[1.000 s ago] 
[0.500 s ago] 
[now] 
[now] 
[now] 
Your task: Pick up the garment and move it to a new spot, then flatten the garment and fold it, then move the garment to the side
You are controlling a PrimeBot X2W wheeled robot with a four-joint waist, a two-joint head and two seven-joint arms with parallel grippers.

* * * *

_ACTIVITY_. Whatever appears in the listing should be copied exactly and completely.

_TASK ANSWER_.
[1.000 s ago] 
[0.500 s ago] 
[now] 
[now] 
[now] 
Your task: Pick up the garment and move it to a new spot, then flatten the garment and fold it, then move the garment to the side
You are controlling a PrimeBot X2W wheeled robot with a four-joint waist, a two-joint head and two seven-joint arms with parallel grippers.

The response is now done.